● What the task requires
What should come back is the data below, word for word, minus any picture.
=-=-=
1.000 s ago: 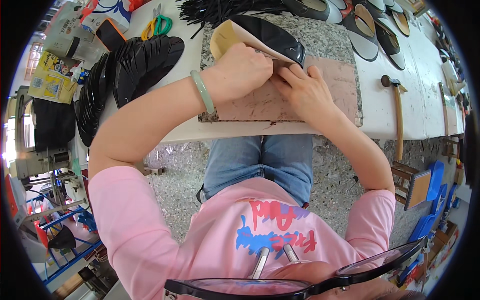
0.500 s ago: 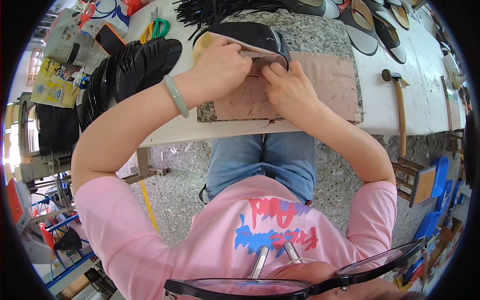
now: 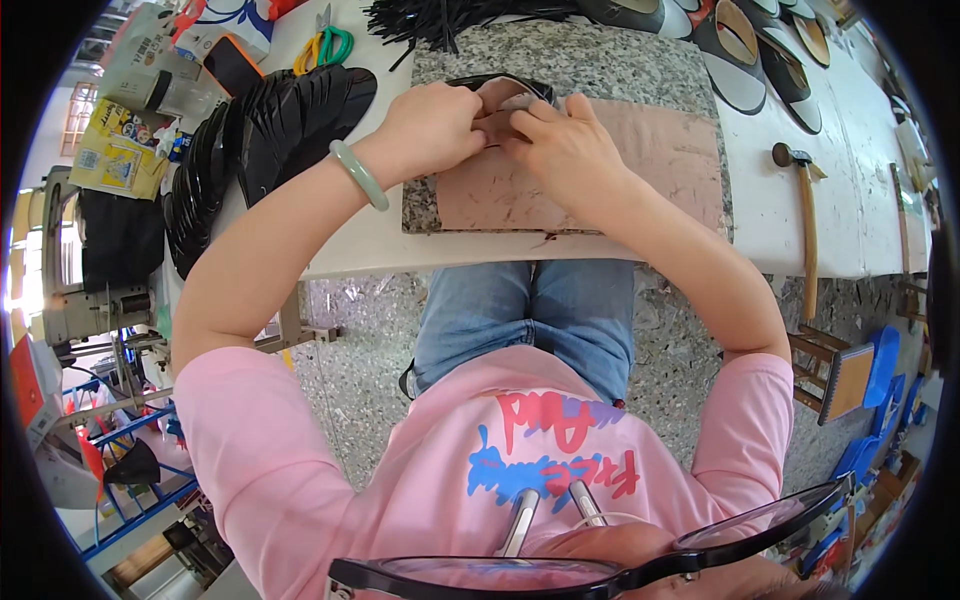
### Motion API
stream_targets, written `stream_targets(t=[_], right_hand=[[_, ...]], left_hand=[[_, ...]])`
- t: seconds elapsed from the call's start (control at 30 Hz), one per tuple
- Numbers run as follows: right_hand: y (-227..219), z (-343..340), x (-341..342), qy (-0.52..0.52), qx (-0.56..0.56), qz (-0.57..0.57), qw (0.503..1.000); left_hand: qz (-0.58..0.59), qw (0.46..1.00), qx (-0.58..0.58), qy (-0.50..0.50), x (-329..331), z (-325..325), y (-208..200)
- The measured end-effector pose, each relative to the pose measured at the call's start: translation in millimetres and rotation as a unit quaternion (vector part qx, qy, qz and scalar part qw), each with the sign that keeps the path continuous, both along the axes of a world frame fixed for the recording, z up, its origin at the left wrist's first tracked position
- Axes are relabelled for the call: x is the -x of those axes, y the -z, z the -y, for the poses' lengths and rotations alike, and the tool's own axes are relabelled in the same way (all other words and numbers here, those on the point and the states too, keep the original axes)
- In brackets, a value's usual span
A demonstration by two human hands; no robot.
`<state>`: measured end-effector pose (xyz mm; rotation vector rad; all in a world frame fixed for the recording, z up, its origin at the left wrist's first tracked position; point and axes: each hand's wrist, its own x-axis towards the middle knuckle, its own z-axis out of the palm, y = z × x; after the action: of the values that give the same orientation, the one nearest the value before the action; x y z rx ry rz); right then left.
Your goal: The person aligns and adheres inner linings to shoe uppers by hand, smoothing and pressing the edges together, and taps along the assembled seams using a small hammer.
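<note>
Head view: the left hand (image 3: 430,128) and the right hand (image 3: 568,150) grasp a black, pale-lined piece (image 3: 497,92) between them.
At far left lies a yellow packet (image 3: 118,150), then a fanned row of glossy black pieces (image 3: 290,125), with a dark phone (image 3: 233,66) just behind it and scissors (image 3: 325,48) with yellow and green handles near by. The left hand, a pale green bangle (image 3: 360,176) at its wrist, curls its fingers on the left of the black, pale-lined piece, which is over the stone slab (image 3: 610,62), at the far edge of a pinkish sheet (image 3: 650,150). The right hand pinches its near right side; the fingers partly hide the exact contact. Rightward stand grey-and-black shoes (image 3: 738,62), and a wooden-handled hammer (image 3: 808,215) lies on the white table (image 3: 850,200).
</note>
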<state>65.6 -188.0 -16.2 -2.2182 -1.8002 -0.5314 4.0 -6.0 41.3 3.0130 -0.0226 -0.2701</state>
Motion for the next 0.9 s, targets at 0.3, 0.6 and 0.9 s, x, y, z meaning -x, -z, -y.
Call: stream_targets(t=[0.3, 0.6, 0.9], right_hand=[[1.3, -8.6, 7.7, -0.001, 0.012, 0.011, 1.000], [-19.5, -5.6, 8.3, -0.007, -0.082, -0.127, 0.989], [-12.5, 63.7, 5.8, 0.159, -0.222, -0.813, 0.513]], left_hand=[[-0.070, 0.995, 0.076, 0.002, -14.6, -29.4, -5.0], [-0.092, 0.888, 0.445, -0.065, -17.4, -58.0, -28.2], [0.278, 0.928, 0.230, 0.091, 13.5, 36.9, 10.2]])
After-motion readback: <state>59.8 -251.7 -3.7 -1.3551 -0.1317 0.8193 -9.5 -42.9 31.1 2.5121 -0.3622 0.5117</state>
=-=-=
● Reply
1.000 s ago: 
0.500 s ago: 
now: 
### Motion API
stream_targets, written `stream_targets(t=[_], right_hand=[[_, ...]], left_hand=[[_, ...]])`
- t: seconds elapsed from the call's start (control at 30 Hz), one per tuple
- Numbers run as follows: right_hand: y (-227..219), z (-343..340), x (-341..342), qy (-0.52..0.52), qx (-0.56..0.56), qz (-0.57..0.57), qw (0.503..1.000); left_hand: qz (-0.58..0.59), qw (0.46..1.00), qx (-0.58..0.58), qy (-0.50..0.50), x (-329..331), z (-325..325), y (-208..200)
- The measured end-effector pose, each relative to the pose measured at the call's start: translation in millimetres and rotation as a unit quaternion (vector part qx, qy, qz and scalar part qw), each with the sign that keeps the path continuous, both along the axes of a world frame fixed for the recording, z up, its origin at the left wrist's first tracked position
- Axes are relabelled for the call: x is the -x of those axes, y the -z, z the -y, for the poses' lengths and rotations alike, and the tool's own axes are relabelled in the same way (all other words and numbers here, those on the point and the states too, keep the original axes)
- In brackets, a value's usual span
A demonstration by two human hands; no robot.
`<state>`: measured end-effector pose (xyz mm; rotation vector rad; all in a world frame fixed for the recording, z up, its origin at the left wrist's first tracked position; point and axes: each hand's wrist, its own x-axis towards the middle knuckle, its own z-axis out of the palm, y = z × x; after the action: of the values that give the same orientation, the one nearest the value before the action; x y z rx ry rz); right then left.
Your goal: The person aligns and adheres inner linings to shoe uppers by hand, smoothing and pressing the edges together, and taps along the assembled seams using a small hammer.
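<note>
Head view: the left hand (image 3: 430,128) and the right hand (image 3: 568,150) grasp a black, pale-lined piece (image 3: 497,92) between them.
At far left lies a yellow packet (image 3: 118,150), then a fanned row of glossy black pieces (image 3: 290,125), with a dark phone (image 3: 233,66) just behind it and scissors (image 3: 325,48) with yellow and green handles near by. The left hand, a pale green bangle (image 3: 360,176) at its wrist, curls its fingers on the left of the black, pale-lined piece, which is over the stone slab (image 3: 610,62), at the far edge of a pinkish sheet (image 3: 650,150). The right hand pinches its near right side; the fingers partly hide the exact contact. Rightward stand grey-and-black shoes (image 3: 738,62), and a wooden-handled hammer (image 3: 808,215) lies on the white table (image 3: 850,200).
</note>
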<state>65.6 -188.0 -16.2 -2.2182 -1.8002 -0.5314 4.0 -6.0 41.3 3.0130 -0.0226 -0.2701</state>
Motion for the next 0.9 s, targets at 0.3, 0.6 and 0.9 s, x, y, z meaning -x, -z, -y.
Call: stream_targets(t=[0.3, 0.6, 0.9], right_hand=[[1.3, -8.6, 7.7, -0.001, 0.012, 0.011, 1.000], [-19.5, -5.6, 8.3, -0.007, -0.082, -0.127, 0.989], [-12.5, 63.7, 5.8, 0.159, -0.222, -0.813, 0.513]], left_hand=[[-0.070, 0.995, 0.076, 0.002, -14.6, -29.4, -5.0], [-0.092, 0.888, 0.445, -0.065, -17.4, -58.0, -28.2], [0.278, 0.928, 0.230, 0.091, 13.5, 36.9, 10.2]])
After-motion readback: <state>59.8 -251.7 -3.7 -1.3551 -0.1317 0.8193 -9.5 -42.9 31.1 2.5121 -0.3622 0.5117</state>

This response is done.